No-Doubt Conditional Knockout™: Certainty Through GFP
Disrupting gene expression has been essential to understanding gene function. As gene targeting technologies have evolved, so has the ability to make these disruptions specific to desired cell types and tissues. Now ingenious provides the next step in gene knockout technology, the No-Doubt Conditional Knockout™ system.
Traditional conditional knockout mouse model systems work by flanking an essential target region of a gene with loxP recombination sites. The respective loxP mouse line is then mated with a Cre recombinase expressing line to induce a recombination event, deleting the region between the loxP sites. Depending on the target cells or tissues, verifying that the recombination event has occurred, and has occurred where desired, can be challenging. Common solutions such as adding/testing conditional reporter alleles/lines for indicating Cre/loxP recombination events requires additional breeding, and does not necessarily provide a reference point at the very same allele to show that the desired genetic manipulation is taking place.
Introducing ingenious’ No-Doubt Conditional Knockout™ System
To address the critical need of researchers to verify the loxP-mediated recombination of their conditional knockout models, and to do so in a reliable manner without increasing timelines, ingenious has developed the No-Doubt Conditional Knockout™ system. Utilizing our proprietary split cassette technology, ingenious is able to include partial sequence segments of GFP in the antisense direction in relation to the loxP sites that flank the target region.
Included in the design is the CAG promoter to drive strong expression of GFP, independent of the target gene’s endogenous promoter and only after the Cre-mediated recombination event has occurred. Prior to the introduction of Cre recombinase, the model is designed to provide normal endogenous gene expression without GFP expression. Furthermore, the segmented GFP has been engineered to prevent functional GFP protein formation in the absence of Cre and prior to Cre-mediated recombination.
After the Cre mediated deletion of the target region, the two partial sequence segments of GFP are brought together for expression from the CAG promoter, thus positively identifying the successful recombination event. This visual cue that the target gene has been disrupted provides an internal, allele-specific control. The neomycin selection cassette has been removed via the use of ingenious’ proprietary FLP ES cells, so no additional electroporations or matings are required for neo removal.
Target region is flanked by loxP recombination sites and partial GFP segments, including a CAG promoter on the antisense strand.
Model is designed to have a wild type expression profile of the target gene with no GFP production prior to the introduction of Cre recombinase.
After the Cre-mediated recombination event, gene expression is disrupted and GFP expression commences under the CAG promoter allowing for positive, no-doubt identification of targeted cells or tissues.
The use of the split GFP cassette under CAG promoter control alleviates concerns about leakiness and weak visual signals.
Positively identify your recombination event via GFP expression.
When using tissue specific Cre recombinase, confirming the recombination event can be challenging. With our No-Doubt Conditional Knockout™ system you can readily confirm the deletion and also determine if there is any leakiness associated or undesired recombination.

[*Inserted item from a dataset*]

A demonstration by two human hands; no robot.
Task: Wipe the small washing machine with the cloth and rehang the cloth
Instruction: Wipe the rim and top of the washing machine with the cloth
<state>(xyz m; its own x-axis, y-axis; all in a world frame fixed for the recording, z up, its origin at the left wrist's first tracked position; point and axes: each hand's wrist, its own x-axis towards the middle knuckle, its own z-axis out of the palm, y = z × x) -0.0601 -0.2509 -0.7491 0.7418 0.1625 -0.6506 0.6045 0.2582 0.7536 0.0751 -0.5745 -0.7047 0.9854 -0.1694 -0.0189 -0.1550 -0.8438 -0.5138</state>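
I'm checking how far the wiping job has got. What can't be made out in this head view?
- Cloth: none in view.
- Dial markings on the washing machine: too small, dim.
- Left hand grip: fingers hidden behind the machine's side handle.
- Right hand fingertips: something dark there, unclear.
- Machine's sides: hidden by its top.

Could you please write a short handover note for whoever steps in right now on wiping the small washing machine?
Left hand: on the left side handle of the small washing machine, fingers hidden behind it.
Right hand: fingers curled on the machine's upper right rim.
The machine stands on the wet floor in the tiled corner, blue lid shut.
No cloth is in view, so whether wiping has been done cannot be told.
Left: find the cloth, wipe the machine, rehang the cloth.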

GFP is expressed under the CAG promoter on the antisense strand.
Endogenous promoters may be weak or limited in their expression making them unsuitable for reporter production. Placing the GFP under the CAG promoter will offer high expression levels for detection.
Target larger regions with less hassle
Generally, the further the distal loxP site is from the selection cassette the more difficult it becomes to retain during gene targeting. The split-GFP-loxP cassette allows for increased sequence retention and the targeting of larger regions. In our hands, a target distance between loxP sites of virtually any size is possible.
Reduce Breeding Time
Introducing a conditional reporter line to your conditional knockout and Cre recombinase lines can add 2 or more generations of breeding to your project. ingenious’ No-Doubt Conditional Knockout™ system eliminates the need for additional reporter mouse lines.
Combining your No-Doubt Conditional Knockout™ model with Cre expressing mouse lines can come with a number of considerations that need to be addressed. With ingenious’ post project support services we provide the experimental cohorts you need within projected timelines and costs by utilizing our proprietary prediction software.